Mentre sfogliavo il Time on line mi ha colpito una foto in particolare (pubblicata anche dal Washington Times), che immortala la gioia delle calciatrici giapponesi, vincitrici del mondiale femminile tenutosi in Germania.

Certo, tutta la retorica è permessa, trattandosi di una squadra femminile, di una squadra di calcio femminile, di una squadra giapponese… Si potrebbe continuare ancora un po’, cucendo assieme tutte le belle parole che il caso comporta: forza, coraggio, tenacia, voglia di sopravvivere, di vincere, nonostante il terremoto e lo tsunami, gioco di cuore, riscatto di una nazione (le giocatrici sono state motivate attraverso la visione continua delle devastazioni dell’unici marzo scorso, ha detto l’allenatore), e così via. E per giunta giocavano contro gli Usa, con tanto di  iconografica Obama family immortalata nel salotto di casa tra pop corn e aranciate a fare tifo – un po’ tiepido direi, viste le facce – per le atlete americane, peraltro abbastanza scornate, in quanto erano le favorite.

Le parole e la retorica si sono sprecate anche sui siti internazionali: è parso impossibile che una nazionale di ‘piccolette’ (troppo vecchie, troppo minute, troppo inesperte, hanno detto) avesse sconfitto le gigantesse svedesi e americane. Tutti increduli a cercare di capire come forza e possanza siano state sopraffatte da piccole fate sempre in corsa.

Una frase per tutte, profferita dall’allenatore nipponico Sasaki, è stata rivelatrice: “Quando le Americane segnano un goal, si fermano.” In altre parole, significa che le giapponesine sono state più attente e furbe e non si sono concesse neanche un secondo per godere del vantaggio.
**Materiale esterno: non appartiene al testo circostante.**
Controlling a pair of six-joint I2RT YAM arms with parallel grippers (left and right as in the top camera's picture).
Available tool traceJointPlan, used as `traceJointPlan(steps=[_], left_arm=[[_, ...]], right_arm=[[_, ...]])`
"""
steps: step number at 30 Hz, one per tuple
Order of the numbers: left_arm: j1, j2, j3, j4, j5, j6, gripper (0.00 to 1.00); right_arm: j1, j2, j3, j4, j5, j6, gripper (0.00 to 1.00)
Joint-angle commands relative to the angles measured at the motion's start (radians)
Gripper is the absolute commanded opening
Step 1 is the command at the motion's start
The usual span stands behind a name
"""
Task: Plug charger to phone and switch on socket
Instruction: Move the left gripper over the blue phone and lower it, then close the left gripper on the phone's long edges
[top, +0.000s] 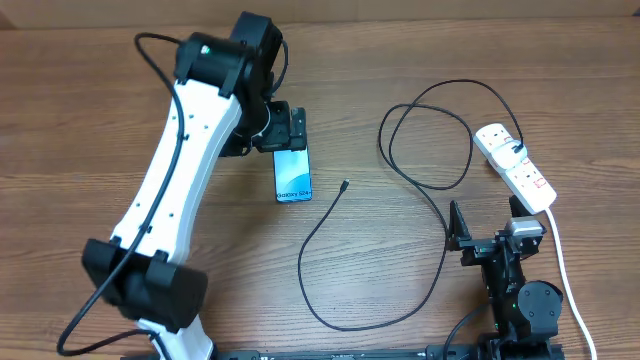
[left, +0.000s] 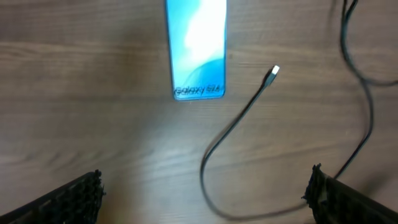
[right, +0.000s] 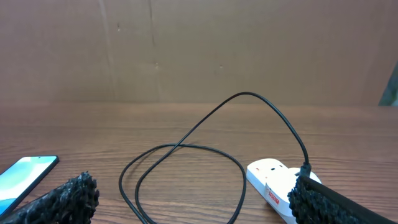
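Claws both hanging released: left claw (left: 205, 190) hovering over the slim lit-screen smartphone (top: 292, 177) should be pinching the thin black cable's small plug (left: 274, 71) lying just beside it on the wooden tabletop (top: 400, 50), aligning carefully.

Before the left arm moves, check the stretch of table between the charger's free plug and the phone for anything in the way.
Nothing visible blocks it. Only bare table lies between the plug and the phone. The left gripper hangs open above both, holding nothing.
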Motion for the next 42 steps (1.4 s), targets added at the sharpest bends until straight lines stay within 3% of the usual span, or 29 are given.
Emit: traceJointPlan(steps=[1,6,13,28,42], left_arm=[[-0.007,0.034,-0.149,0.123,0.031,-0.083,0.99],[-0.015,0.095,-0.241,0.286,0.022,-0.128,0.99],[-0.016,0.220,-0.220,0.310,-0.089,-0.161,1.00],[-0.022,0.282,-0.167,0.467,-0.051,-0.040,1.00],[-0.040,0.358,-0.167,0.455,-0.085,-0.036,1.00]], right_arm=[[0.005,-0.010,-0.011,0.005,0.005,-0.001,1.00],[0.005,-0.010,-0.011,0.005,0.005,-0.001,1.00],[0.005,-0.010,-0.011,0.005,0.005,-0.001,1.00],[0.005,-0.010,-0.011,0.005,0.005,-0.001,1.00],[0.005,-0.010,-0.011,0.005,0.005,-0.001,1.00]])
Per amore della verità, il match si è definito solo ai rigori e il reporter del Nyt ha avuto la faccia tosta di dire che è stato indubbiamente più entusiasmante della finale tra Italia e Francia del 2006, ma sol perché in finale c’erano gli Usa (il calcio statunitense maschile è quel che è), diciamoglielo.

In ogni caso, tutti hanno cercato di dare una spiegazione motivazionale, di come una tragedia possa canalizzare in rivincita la rabbia e la disperazione, più che sottolineare le differenze o le defaillances tattiche, atletiche e/o fisiche. I giapponesi sono maestri in questo, anche le loro arti marziali si fondano su questo principio di diversione dell’energia. Altri ancora, hanno parlato di resilienza di un popolo.

Vabbe’, la foto di cui vi dicevo. Mi ci sono soffermata: sembrano semplicemente ragazzine felici, spero lontane da quell’ambaradan mediatico e danaroso (e marioleggiante) che è il calcio come lo abbiamo visto negli ultimi tempi. Mi sono sembrate delle adolescenti (anche se non lo sono anagraficamente, anzi) che hanno giocato per divertirsi (mi pare pure di aver letto che non sono giocatrici professioniste), magari più per sfidare se stesse ed i pregiudizi che per battere le svedesi o le americane.

I loro visi e i loro sorrisi mi hanno fatto riflettere sull’incredulità che spesso prende le donne quando vincono qualcosa, come a dire ‘ma davvero?’

Certo, mi hanno fatto tenerezza, ma non solo per l’effetto-riscatto che si può banalmente evidenziare (le hanno chiamate Cenerentole, perché hanno storie di povertà alle spalle), bensì per la pura gioia che – a mio parere – la foto ha trasmesso. Mi sono chiesta se non sia (e quanto sia) vulnerabile questo tipo di gioia, se sia ancora possibile, fuori dall’infanzia. O se le donne normali (non quelle dello show-biz, né della politica nè le manager) possano ancora mischiare ingenuità, incredulità e passione trasformandole in gioia. Questo è stato per me quello che un bravo scrittore chiama ‘momenti di trascurabile felicità’. E mi è piaciuto.

(Come al solito, sine praeiudicio melioris sententiae, ovvero ogni altra opinione sarà la benvenuta, se porta con garbo ed educazione. Siamo qui per confrontarci nel rispetto, non per scannarci, no?)